Lula acrescentou que quase todas as políticas sociais do governo já foram anunciadas. Segundo ele, "pode faltar uma ou outra" para serem lançadas em 2026.
— Eu tenho a impressão de que ainda não conseguimos a narrativa correta para que o povo saiba avaliar as coisas que aconteceram nesse país — disse Lula. — O dado concreto é que o ano eleitoral vai ser o ano da verdade. Temos que mostrar quem é quem neste país.
Como já havia antecipado, Lula aproveitou a abertura da reunião para falar aos auxiliares que sairão candidatos:
— É sempre assim, quando você tira um ministro ele chora: 'por que eu?' Mas quando você não quer tirar, e ele quer sair, encontra todos os argumentos necessários para sair e joga a responsabilidade em cima do povo: 'O povo quer que eu saia, a base está fazendo pressão, o meu estado está exigindo'. Então, eu reconheço isso e vou ficar muito feliz que aqueles que tiverem que se afastar se afastem e, por favor, ganhem o cargo que forem disputar. Não percam.

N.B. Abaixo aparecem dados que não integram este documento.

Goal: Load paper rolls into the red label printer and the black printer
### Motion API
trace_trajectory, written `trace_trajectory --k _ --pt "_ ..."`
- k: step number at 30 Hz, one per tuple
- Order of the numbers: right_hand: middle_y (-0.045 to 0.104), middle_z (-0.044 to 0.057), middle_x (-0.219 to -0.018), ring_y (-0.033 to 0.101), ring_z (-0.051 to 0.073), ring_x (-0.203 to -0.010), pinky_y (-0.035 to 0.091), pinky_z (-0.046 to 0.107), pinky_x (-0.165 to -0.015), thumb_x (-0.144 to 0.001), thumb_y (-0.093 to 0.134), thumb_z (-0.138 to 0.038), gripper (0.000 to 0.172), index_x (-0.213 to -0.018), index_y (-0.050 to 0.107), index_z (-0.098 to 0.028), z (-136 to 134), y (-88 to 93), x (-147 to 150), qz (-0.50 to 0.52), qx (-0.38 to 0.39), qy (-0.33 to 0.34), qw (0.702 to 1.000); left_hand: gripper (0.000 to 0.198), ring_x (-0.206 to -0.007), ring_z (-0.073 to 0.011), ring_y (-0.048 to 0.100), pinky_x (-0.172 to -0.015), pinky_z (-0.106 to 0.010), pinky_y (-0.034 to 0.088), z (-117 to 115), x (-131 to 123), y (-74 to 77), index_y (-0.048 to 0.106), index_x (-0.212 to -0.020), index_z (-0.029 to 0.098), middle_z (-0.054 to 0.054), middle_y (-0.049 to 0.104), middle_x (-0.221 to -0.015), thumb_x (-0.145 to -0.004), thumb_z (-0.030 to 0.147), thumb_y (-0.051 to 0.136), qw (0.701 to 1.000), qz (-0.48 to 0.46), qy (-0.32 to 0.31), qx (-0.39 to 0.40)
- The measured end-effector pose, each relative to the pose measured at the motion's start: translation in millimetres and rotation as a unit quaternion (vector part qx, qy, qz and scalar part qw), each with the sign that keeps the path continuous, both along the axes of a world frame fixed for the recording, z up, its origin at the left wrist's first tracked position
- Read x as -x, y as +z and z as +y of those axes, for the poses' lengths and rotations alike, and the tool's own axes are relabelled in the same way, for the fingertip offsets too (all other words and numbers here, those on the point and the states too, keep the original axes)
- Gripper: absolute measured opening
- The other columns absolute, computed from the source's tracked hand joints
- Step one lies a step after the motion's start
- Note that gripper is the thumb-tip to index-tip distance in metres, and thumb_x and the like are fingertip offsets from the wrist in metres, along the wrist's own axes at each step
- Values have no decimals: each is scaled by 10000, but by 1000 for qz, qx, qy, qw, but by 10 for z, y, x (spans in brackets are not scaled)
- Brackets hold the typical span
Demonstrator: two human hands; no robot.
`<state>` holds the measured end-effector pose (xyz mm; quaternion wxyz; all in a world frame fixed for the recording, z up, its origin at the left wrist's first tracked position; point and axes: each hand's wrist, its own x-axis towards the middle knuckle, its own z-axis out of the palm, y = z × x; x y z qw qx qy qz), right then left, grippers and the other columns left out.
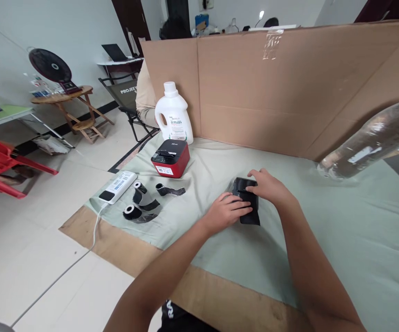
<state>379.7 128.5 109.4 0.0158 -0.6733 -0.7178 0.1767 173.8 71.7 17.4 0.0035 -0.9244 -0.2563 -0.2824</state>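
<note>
A small black box-shaped device [246, 184], perhaps a portable printer, is between my hands over the green cloth. A wide black strip [250, 216] hangs from its near side. My left hand [225, 211] holds the device from the left, its fingers stretched across the strip and its thumb hidden. At the upper right edge, my right hand [266, 186] grips the device, with thumb and forefinger at its top part. Further left lie three black rolls with loose tails: one roll [132, 212] in front, another roll [140, 193] behind it, and a smaller roll [161, 189] to the right.
A red and black box-shaped machine [171, 158] stands before a white jug [174, 115]. At the cloth's left edge lies a white power strip [118, 186] with its cable trailing down. A cardboard screen [255, 87] closes off the back. Clear plastic wrap [368, 143] lies right.
</note>
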Motion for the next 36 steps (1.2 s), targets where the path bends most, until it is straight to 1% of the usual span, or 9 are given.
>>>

Está prevista uma troca em cerca de metade dos ministérios até abril, prazo máximo para desincompatibilização de políticos que disputarão cargos eletivos.
A orientação do Planalto é que a maioria dos substitutos sejam os atuais secretários-executivos.

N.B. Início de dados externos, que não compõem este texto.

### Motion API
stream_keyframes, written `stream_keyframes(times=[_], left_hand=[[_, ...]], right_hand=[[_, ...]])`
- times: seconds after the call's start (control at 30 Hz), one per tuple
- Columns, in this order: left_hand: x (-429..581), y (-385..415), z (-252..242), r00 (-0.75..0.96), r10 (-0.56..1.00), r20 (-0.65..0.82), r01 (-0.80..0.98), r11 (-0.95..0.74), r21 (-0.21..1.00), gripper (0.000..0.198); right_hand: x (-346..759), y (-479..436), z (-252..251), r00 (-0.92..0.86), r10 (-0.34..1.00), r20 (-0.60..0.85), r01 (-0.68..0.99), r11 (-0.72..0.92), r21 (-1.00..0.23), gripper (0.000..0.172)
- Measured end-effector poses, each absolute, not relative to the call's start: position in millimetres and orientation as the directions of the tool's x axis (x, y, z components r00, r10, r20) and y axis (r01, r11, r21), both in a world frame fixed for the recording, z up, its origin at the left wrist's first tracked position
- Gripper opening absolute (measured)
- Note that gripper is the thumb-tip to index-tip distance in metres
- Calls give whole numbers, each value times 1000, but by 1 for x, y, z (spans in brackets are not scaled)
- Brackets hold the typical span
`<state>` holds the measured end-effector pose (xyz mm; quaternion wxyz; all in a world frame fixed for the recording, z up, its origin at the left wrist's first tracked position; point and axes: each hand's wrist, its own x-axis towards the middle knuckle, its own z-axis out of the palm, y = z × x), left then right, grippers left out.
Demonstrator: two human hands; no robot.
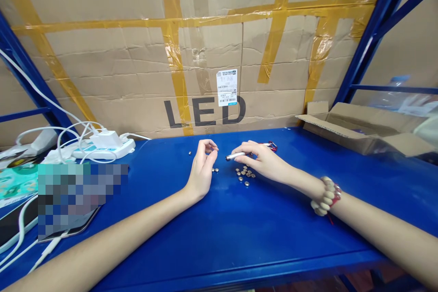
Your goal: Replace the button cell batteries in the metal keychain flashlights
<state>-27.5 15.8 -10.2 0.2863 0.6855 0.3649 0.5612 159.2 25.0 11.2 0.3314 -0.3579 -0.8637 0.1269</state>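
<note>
**Blue table: two hands, small torch, loose button cells**

- Left hand (201,169): rests on its edge on the blue table (219,237), fingers curled, thumb and forefinger tips brought together. Whether anything is pinched between them cannot be told.
- Right hand (263,160): fingers closed around a small silver torch (235,156), its open end pointing toward the left hand. A red cord (272,146) shows at the far end.
- Button cells (245,174): a loose cluster on the table just under the torch, beside the right hand.
- Two cells (215,170): beside the left palm.
- One stray cell (190,152): further left, apart.
- Bead bracelet (325,196): on the right wrist.
- Power strip (102,148): far left, with white cables.
- Open cardboard box (359,130): far right.
- Cardboard wall (137,54): behind, printed "LED".
</note>
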Motion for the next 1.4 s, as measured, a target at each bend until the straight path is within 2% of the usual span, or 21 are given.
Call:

Deixarão os cargos ministros de pastas como Casa Civil (Rui Costa), Fazenda (Fernando Haddad), Cidades (Jader Filho), Transportes (Renan Filho), Integração Nacional (Waldez Góes) e Previdência Social (Wolney Queiroz).

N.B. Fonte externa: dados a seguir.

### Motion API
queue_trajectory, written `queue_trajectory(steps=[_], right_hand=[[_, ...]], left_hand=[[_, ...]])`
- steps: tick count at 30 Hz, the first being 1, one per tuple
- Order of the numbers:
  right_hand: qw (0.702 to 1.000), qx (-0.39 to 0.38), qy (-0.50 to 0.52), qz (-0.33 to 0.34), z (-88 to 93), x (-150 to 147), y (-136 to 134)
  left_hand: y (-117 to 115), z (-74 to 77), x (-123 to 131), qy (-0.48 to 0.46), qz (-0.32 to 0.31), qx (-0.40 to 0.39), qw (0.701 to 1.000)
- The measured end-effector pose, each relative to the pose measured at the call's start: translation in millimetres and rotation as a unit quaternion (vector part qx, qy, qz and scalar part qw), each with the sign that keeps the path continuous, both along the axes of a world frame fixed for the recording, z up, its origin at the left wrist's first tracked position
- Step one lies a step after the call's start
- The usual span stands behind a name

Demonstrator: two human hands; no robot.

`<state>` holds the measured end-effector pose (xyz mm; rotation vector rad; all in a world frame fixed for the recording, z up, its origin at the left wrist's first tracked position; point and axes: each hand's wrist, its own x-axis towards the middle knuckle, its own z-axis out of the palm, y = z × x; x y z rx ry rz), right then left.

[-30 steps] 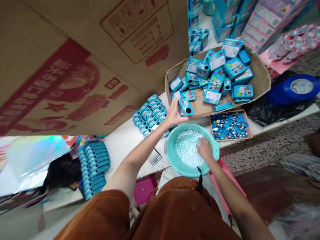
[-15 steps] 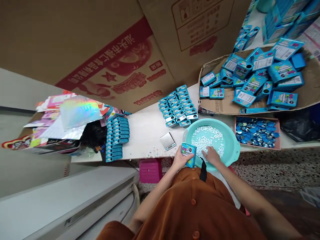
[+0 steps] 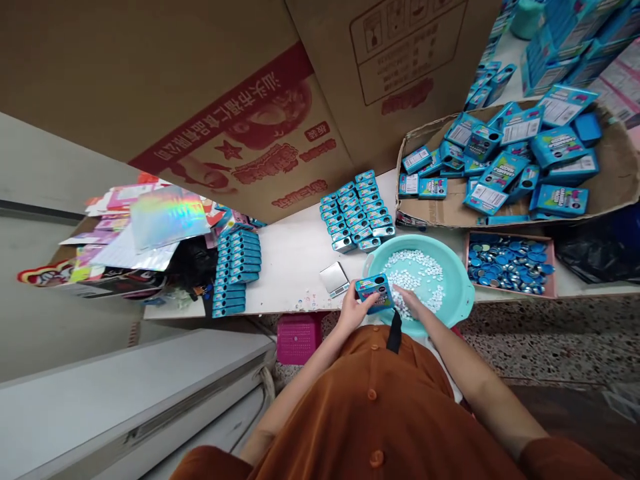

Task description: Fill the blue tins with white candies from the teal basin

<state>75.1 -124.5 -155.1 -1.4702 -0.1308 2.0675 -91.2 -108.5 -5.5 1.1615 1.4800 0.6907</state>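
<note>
My left hand (image 3: 353,311) grips a small blue candy box (image 3: 375,292) with printed fronts, tilted over the left rim of a turquoise basin (image 3: 457,270). Many small white candies (image 3: 419,267) lie loose inside the basin. Close to the box's right side is my right hand (image 3: 411,305), low over the candies, its fingers drawn together. Whatever they pinch is too small to make out. A small digital scale (image 3: 333,277) rests on the table left of the box.
Rows of blue boxes (image 3: 357,210) stand behind the scale, and another stack (image 3: 237,270) farther left. A cut carton (image 3: 437,213) holds loose boxes; below it sits a tray of round blue caps (image 3: 510,265). A big cardboard box (image 3: 240,120) looms behind. A pink stool (image 3: 299,340) is under the table edge.
My right hand has moved left from among the candies to beside the blue box. My left hand has raised the box slightly and tipped it. The camera view has shifted a little.
</note>
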Motion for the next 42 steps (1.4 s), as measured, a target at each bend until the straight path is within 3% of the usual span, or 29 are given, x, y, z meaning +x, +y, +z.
queue_trajectory(steps=[3, 6, 9, 11, 15, 18, 23, 33, 39, 42], right_hand=[[0.995, -0.02, 0.058, -0.076, 10.6, 8.3, 11.0], [0.981, 0.006, 0.13, -0.146, 33.0, 21.1, 23.6], [0.946, 0.052, 0.211, -0.241, 68.9, 32.0, 34.1], [0.932, 0.086, 0.213, -0.282, 96.6, 36.7, 38.3], [0.909, 0.147, 0.199, -0.336, 145.3, 41.0, 38.3], [0.895, 0.18, 0.186, -0.362, 167.8, 40.9, 33.0], [0.885, 0.235, 0.09, -0.392, 182.0, 37.3, 22.8], [0.871, 0.311, -0.021, -0.38, 198.2, 30.6, 18.8], [0.867, 0.302, -0.056, -0.393, 200.3, 25.5, 23.9], [0.87, 0.307, -0.061, -0.38, 201.7, 25.2, 24.5]], left_hand=[[2.7, 4.9, 1.8, 0.037, -0.011, 0.047, 0.998], [5.1, 6.9, 4.6, 0.04, -0.034, 0.08, 0.995], [5.3, 6.9, 8.7, 0.036, -0.07, 0.109, 0.991], [4.4, 6.4, 12.4, 0.043, -0.09, 0.135, 0.986], [2.3, 7.1, 21.8, 0.058, -0.139, 0.191, 0.97], [1.8, 11.5, 29.4, 0.065, -0.183, 0.228, 0.954], [0.8, 20.0, 41.0, 0.055, -0.219, 0.249, 0.942], [-0.6, 23.2, 56.6, -0.037, -0.165, 0.229, 0.959], [3.9, 22.4, 55.7, -0.046, -0.191, 0.256, 0.947], [5.8, 20.4, 56.7, -0.052, -0.168, 0.235, 0.956]])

Lula ainda deve reforçar a orientação para que os três primeiros meses de 2026, antes das desincompatibilizações, sejam dedicados especialmente às entregas da gestão petista em todas as regiões do Brasil.
Ao nomear os atuais números 2 de cada ministério, Lula busca evitar uma descontinuidade no trabalho das pastas que possa prejudicar o andamento de projetos e a entrega de obras.
O encontro ocorre na Granja do Torto, em Brasília, seguido de um almoço de confraternização. Lula fará a abertura da reunião. Também estão previstos discursos do vice-presidente, Geraldo Alckmin, do ministro da Casa Civil, Rui Costa, e do ministro da Fazenda, Fernando Haddad.